Rischi e dettagli irrisolti
Un rischio è assumere che gli spread diurni si applichino anche durante la notte. Gli spread notturni iniziali potrebbero essere più ampi e la liquidità più ridotta rispetto alla sessione principale. Lo shortfall di implementazione potrebbe variare per sede e fascia oraria.
Un altro aspetto operativo è la pausa di elaborazione prevista di 30 minuti, dalle 6:30 p.m. alle 7:00 p.m. ora di Londra. I programmi di trading e le suddivisioni algoritmiche degli ordini dovrebbero tenere conto di quella pausa, secondo TradingView.
Anche le autorizzazioni dei broker potrebbero essere disomogenee. Alcuni broker potrebbero limitare l’accesso in base a prodotto, categoria di cliente o prontezza interna al lancio. Le discrepanze tra indici e NAV sono un’altra considerazione, perché l’esecuzione notturna potrebbe muoversi fuori riferimento se un benchmark è legato alle chiusure ufficiali.

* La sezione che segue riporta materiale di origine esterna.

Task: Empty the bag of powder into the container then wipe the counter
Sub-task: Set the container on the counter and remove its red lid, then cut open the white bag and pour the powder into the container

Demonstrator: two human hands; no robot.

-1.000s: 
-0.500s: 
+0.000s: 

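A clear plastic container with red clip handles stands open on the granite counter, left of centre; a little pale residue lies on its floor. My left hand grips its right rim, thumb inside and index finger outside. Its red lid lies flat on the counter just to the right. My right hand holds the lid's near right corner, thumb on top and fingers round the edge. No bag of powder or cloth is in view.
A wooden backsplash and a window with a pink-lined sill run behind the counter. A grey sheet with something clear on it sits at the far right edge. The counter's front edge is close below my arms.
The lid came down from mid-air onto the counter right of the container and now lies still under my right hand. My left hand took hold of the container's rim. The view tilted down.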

La copertura operativa potrebbe essere un fattore limitante se middle office, compliance o team di rischio non possono supportare operazioni eseguite durante la notte. Anche agenti AI e sistemi algoritmici potrebbero aver bisogno di limiti prudenti in mercati notturni meno liquidi.
Domande frequenti
Quando dovrebbe diventare operativa la nuova sede?
I test con i clienti sono attesi entro fine anno, con trading ETP previsto per la prima metà del 2027, secondo le notizie citate da CoinDesk.

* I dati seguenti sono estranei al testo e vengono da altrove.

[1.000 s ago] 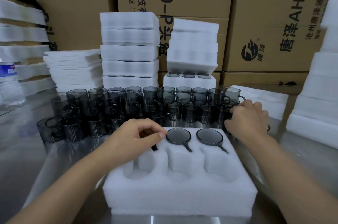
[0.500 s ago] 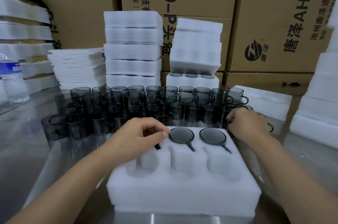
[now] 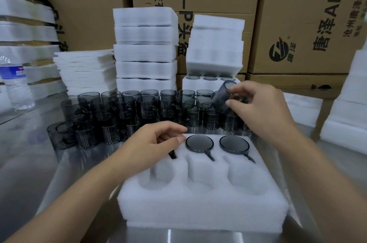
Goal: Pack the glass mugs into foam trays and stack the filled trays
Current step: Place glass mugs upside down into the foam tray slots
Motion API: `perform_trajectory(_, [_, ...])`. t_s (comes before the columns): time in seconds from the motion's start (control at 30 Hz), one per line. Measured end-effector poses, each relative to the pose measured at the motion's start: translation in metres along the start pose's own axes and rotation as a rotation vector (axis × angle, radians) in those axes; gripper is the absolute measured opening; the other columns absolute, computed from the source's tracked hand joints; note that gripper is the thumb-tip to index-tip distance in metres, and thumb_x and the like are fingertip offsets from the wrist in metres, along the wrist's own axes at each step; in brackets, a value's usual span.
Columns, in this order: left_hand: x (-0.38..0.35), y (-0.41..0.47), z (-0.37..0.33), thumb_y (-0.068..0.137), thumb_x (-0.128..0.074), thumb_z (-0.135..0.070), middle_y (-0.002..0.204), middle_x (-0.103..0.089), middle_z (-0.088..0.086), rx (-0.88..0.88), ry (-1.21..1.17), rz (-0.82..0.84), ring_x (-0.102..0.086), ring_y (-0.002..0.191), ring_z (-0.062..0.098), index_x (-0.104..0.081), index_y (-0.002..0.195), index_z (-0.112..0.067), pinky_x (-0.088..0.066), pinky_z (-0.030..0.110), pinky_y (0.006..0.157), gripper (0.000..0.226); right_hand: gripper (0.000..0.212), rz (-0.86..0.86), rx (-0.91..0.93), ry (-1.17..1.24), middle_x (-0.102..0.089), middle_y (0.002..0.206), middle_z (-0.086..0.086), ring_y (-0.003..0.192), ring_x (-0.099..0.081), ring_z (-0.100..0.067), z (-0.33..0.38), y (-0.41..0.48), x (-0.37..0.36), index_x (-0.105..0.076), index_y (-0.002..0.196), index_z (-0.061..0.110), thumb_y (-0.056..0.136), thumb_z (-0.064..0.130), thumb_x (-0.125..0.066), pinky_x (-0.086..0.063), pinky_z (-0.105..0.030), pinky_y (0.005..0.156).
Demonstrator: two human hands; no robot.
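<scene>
At a steel table (image 3: 29, 163), a person packs smoked-glass mugs into a white foam tray (image 3: 202, 199) lying directly in front of them; the right hand (image 3: 262, 108) pinches a lifted mug (image 3: 223, 96) between thumb and fingertips, holding it tilted above the crowd of loose mugs (image 3: 139, 108) just behind the tray. The left hand (image 3: 153, 143) rests over the tray's far-left pocket, fingers curled, with the dark handle of a third mug (image 3: 172, 154) showing beneath it; whether those fingers grip the glass cannot be told. Two mugs sit sunk to their rims in the far row, one in the middle pocket (image 3: 199, 143), one in the right (image 3: 234, 144). Stacked foam trays (image 3: 145, 52), cardboard boxes (image 3: 297, 14) and a water bottle (image 3: 15, 82) stand behind.
</scene>
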State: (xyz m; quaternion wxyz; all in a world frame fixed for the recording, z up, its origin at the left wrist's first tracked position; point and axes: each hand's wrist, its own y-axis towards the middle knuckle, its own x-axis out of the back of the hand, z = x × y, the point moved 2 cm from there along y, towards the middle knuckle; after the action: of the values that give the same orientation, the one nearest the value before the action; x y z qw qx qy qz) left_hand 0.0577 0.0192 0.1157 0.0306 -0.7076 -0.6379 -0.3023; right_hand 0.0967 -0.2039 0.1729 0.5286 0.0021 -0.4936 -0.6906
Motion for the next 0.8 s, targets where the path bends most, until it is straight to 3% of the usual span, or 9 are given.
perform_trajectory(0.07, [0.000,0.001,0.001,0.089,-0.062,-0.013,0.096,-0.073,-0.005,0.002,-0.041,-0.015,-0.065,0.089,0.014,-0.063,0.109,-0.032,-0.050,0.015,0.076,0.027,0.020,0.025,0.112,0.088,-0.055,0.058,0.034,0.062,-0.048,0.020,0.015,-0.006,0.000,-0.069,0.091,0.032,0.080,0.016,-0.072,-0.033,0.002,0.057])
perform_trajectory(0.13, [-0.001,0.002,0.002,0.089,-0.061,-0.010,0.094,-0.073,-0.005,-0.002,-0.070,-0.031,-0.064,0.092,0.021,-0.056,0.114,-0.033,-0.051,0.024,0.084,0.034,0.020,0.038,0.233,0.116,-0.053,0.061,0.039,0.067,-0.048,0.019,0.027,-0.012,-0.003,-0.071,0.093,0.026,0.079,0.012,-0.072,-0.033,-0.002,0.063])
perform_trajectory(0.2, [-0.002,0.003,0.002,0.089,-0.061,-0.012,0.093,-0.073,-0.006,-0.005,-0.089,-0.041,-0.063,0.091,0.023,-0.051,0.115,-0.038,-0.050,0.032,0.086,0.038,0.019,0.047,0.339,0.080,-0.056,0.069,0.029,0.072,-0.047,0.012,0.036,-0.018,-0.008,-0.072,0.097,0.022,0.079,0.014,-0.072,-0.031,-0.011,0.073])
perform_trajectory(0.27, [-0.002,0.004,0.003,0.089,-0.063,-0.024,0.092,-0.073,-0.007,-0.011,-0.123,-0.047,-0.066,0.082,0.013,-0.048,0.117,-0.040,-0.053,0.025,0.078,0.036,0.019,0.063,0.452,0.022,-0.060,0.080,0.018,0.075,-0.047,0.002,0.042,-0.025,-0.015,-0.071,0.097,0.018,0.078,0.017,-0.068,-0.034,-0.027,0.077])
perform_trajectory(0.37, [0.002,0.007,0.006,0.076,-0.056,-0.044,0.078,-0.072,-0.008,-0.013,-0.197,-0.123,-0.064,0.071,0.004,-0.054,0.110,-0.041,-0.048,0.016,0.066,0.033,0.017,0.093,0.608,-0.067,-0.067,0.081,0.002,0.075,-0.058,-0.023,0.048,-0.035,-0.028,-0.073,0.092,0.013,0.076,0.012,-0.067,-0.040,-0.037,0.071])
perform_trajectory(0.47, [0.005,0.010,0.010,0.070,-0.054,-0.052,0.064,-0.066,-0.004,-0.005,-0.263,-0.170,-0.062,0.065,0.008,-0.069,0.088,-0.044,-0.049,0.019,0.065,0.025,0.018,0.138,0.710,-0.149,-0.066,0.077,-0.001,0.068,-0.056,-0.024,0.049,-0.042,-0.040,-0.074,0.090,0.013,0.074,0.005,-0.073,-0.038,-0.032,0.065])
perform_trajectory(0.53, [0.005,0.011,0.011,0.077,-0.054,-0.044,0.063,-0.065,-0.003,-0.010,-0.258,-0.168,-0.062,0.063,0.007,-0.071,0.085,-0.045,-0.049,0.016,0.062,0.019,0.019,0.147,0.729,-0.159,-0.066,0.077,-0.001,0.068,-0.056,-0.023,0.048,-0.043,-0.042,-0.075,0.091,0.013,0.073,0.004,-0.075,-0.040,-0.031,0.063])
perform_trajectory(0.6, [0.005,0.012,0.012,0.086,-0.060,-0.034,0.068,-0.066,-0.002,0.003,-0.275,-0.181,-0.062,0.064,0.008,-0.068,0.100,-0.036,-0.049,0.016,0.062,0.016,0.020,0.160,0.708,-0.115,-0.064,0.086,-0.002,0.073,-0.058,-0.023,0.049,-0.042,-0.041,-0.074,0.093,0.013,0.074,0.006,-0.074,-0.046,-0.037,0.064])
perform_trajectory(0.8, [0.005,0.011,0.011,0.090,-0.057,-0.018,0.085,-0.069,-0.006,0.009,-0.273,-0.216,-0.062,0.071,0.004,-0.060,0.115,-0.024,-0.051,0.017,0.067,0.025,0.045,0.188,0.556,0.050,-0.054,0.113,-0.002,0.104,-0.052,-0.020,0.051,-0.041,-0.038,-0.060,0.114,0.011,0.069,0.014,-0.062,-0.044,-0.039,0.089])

Cosa sarà negoziato nella sessione notturna al lancio?
Sono previsti oltre 2,600 ETP, inclusi fondi che replicano i mercati azionari UK e US, secondo The Cryptonomist.
La proposta riguarda un vero trading 24/7?
No. Il piano prevede una sede feriale quasi 24 ore su 24 che operi durante la notte accanto al mercato principale. Gli orari proposti sono dalle 5:00 p.m. alle 7:50 a.m. ora di Londra, con una breve pausa di elaborazione, secondo TradingView.
A chi è destinata la sede?
Trading digitale, algoritmico e basato su agenti AI rientrano esplicitamente nel perimetro, secondo CoinDesk. Anche gestori tradizionali, emittenti di ETF, partecipanti autorizzati e piattaforme di wealth management potrebbero utilizzare la finestra di negoziazione aggiuntiva.
Come saranno determinati i prezzi durante la notte?
I dettagli pubblici non sono stati finalizzati. Potrebbero essere coinvolte quotazioni dei market maker, possibili aste e riferimenti a futures o ad altre coperture liquide, mentre le chiusure ufficiali del mercato principale dovrebbero restare benchmark importanti.
I prodotti crypto saranno negoziati sulla sede?
Il focus iniziale è sugli ETP, inclusi fondi che replicano azioni UK e US. L’idoneità di altre categorie di ETP dipenderà dalle quotazioni e dalle regole della sede. Non è stata riportata alcuna conferma pubblica oltre al perimetro ETP al lancio.
Disclaimer: Questo articolo è fornito esclusivamente a scopo informativo. Non è offerto né inteso per essere utilizzato come consulenza legale, fiscale, di investimento, finanziaria o di altro tipo.